__Work item__.
From the first line of the data through the line containing "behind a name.", transcribe each line exactly. Pictures do not belong in the copy.

__Stored data__.

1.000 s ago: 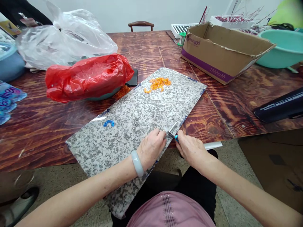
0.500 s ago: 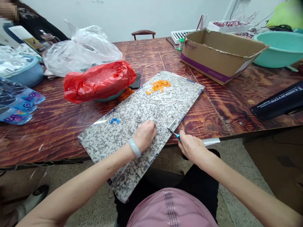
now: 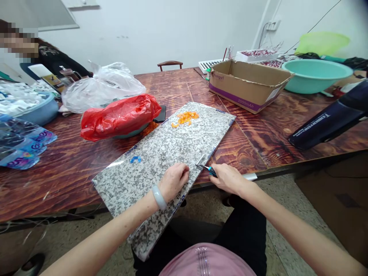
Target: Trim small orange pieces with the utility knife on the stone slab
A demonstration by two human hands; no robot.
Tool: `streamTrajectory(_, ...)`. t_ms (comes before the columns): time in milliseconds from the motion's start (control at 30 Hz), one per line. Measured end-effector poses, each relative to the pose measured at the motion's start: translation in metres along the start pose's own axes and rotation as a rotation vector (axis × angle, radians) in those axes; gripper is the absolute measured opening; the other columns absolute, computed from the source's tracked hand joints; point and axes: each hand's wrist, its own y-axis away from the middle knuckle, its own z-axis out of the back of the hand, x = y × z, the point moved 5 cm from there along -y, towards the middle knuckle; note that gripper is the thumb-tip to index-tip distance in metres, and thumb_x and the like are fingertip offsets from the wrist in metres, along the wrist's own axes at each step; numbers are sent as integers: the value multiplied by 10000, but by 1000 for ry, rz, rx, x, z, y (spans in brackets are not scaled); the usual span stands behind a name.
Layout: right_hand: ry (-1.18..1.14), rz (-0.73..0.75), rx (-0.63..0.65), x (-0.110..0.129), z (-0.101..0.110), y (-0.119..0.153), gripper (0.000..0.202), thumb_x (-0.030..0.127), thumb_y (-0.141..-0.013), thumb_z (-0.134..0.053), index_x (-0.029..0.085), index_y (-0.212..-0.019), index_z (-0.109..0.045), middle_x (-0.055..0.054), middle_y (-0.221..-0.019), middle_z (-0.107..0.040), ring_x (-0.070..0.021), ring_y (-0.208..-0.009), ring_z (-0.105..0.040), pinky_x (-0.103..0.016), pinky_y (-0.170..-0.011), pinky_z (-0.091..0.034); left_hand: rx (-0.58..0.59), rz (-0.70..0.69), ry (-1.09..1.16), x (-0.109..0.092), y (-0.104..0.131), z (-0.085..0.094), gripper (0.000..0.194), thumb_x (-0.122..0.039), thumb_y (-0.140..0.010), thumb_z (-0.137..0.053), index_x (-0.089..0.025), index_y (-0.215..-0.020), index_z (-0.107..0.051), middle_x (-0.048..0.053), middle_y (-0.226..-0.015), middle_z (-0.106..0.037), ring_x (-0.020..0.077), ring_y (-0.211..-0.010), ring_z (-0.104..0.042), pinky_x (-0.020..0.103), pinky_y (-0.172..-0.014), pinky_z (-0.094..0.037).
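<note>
A speckled grey-and-white board (image 3: 155, 165), covered in clear film, lies slanted across the table's front edge. My left hand (image 3: 174, 180), with a pale bangle on its wrist, rests on the board; its fingers are curled together, and whatever is in them is hidden. My right hand (image 3: 228, 178) grips a small tool with a blue-and-black handle (image 3: 212, 171). The tool's thin metal tip meets a small bundle of clear strips (image 3: 202, 158) at the board's right edge. Orange translucent pieces (image 3: 186, 118) lie heaped on the far part, and blue pieces (image 3: 135, 159) near the left edge.
A red plastic bag (image 3: 120, 117) covers a bowl behind the board, beside a phone (image 3: 161, 114). A cardboard box (image 3: 244, 86), green basin (image 3: 316, 74) and dark hair-dryer-like object (image 3: 324, 119) stand right. Bottles (image 3: 25, 147) and a blue basin (image 3: 40, 111) are left. A person stands back left.
The view has tilted up, so the scene sits lower. My left hand has turned slightly, showing thumb and forefinger together. The tool remains in my right hand at the clear strips.
</note>
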Motion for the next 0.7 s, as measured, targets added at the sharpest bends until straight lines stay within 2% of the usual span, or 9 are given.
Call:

__Result of the task__.
1.000 s ago: 
0.500 s ago: 
now: 
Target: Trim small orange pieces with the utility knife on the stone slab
A demonstration by two human hands; no robot.
Tool: `streamTrajectory(_, ...)`. t_ms (comes before the columns): time in milliseconds from the motion's start (control at 30 Hz), one per line. Measured end-effector poses, each relative to the pose measured at the motion's start: translation in metres along the start pose's own axes and rotation as a rotation vector (axis × angle, radians) in those axes; gripper is the absolute measured opening; the other columns absolute, computed from the source's tracked hand joints; point and axes: each hand's wrist, its own y-axis away from the middle knuckle, its own z-axis out of the back of the hand, x = y × z, the point moved 5 cm from there along -y, towards the middle knuckle; note that gripper is the thumb-tip to index-tip distance in metres, and thumb_x and the like are fingertip offsets from the wrist in metres, along the wrist's own axes at each step; numbers are sent as integers: the value multiplied by 10000, but by 1000 for ry, rz, rx, x, z, y (spans in brackets are not scaled); the usual span stands behind a name.

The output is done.